Moving dice back and forth is done several times in a combat; where your dice are situated, whether offensive or defensive, physical or mental, is called your stance.
Edges, Powers, & Legacies
Aspects, skills, and stances are the heart of the Fireborn system, but there’s much more beyond that simple and elegant kernel. Every character has edges like Aggressive, Daunting, Fluid Fighter, and Glory Hound. These are the tricks and talents that separate one street thug from the next, one mystic from another.
Creatures with abilities beyond the human norm, whether they be wild animals or supernatural foes, also have powers. Clarity, Mythic Leap, and Shadow Spinner are examples of these, things that should be impossible for any human to manage... but then, your character isn’t just any human.
Finally, the realization of a dragon’s true abilities lies in its legacy. Legacies are the tapping of a creature’s deepest resources and most terrible self, whether to protect or destroy, heal or harm. These are the signature effects, the abilities that become legends, the weapons that change the world. Legacies give you the power to turn your enemies to stone, to summon storms and lightning to do your will, to immolate your foes in flame or shroud their minds in fear.
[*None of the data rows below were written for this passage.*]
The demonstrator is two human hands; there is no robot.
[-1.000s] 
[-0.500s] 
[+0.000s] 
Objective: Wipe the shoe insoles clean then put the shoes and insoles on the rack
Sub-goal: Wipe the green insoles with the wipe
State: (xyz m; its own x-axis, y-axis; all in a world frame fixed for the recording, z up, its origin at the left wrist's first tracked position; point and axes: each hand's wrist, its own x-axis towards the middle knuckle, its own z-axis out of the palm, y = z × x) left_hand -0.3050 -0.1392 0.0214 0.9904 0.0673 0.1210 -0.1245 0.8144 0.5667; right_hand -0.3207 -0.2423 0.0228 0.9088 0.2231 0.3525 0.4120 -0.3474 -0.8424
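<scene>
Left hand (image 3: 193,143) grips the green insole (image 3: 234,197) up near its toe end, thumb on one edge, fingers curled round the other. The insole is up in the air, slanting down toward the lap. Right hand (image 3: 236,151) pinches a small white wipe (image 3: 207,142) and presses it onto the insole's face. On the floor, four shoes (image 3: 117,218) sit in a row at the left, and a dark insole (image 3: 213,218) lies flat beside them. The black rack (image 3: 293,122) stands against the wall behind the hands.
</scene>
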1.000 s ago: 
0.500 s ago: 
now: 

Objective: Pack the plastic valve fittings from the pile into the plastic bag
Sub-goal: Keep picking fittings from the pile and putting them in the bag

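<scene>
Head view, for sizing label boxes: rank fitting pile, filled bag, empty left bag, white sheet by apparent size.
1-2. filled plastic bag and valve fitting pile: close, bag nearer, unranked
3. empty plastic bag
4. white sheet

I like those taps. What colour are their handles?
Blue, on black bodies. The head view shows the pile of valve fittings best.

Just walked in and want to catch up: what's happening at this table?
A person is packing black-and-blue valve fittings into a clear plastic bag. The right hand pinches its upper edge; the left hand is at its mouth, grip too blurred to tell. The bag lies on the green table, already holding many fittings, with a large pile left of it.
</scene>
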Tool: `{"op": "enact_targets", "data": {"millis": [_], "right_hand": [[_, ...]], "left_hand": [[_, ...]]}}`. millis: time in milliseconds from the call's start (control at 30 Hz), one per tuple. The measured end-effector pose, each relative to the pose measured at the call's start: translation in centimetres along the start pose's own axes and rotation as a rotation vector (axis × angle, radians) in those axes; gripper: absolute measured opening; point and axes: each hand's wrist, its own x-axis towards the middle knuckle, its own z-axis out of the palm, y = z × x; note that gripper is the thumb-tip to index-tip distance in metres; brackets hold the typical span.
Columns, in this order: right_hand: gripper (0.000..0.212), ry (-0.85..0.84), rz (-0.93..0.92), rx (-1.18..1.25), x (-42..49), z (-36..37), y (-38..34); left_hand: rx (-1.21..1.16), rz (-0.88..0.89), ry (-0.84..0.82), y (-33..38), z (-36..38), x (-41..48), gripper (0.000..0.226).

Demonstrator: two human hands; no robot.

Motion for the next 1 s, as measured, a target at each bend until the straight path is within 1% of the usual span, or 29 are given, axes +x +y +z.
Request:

In the diagram here, the character has base aspects of Fire 5, Air 4, Water 3, and Earth 2. He is very aggressive and a clear thinker, but doesn’t have a very strong will or a strong survival instinct. When faced with an opponent, he wants to roll more than just his base Fire. Let’s say he has Melee 4 as a skill, so that means he can move up to 4 dice from any other aspect into Fire before rolling. He chooses to move 4 dice from Air, since he’d rather pummel his enemy than trick or outmaneuver him. That leaves him 3 dice in Water if his enemy swings back, and 2 in Earth if anyone tries to hoodwink him or cast a mind-control spell on him.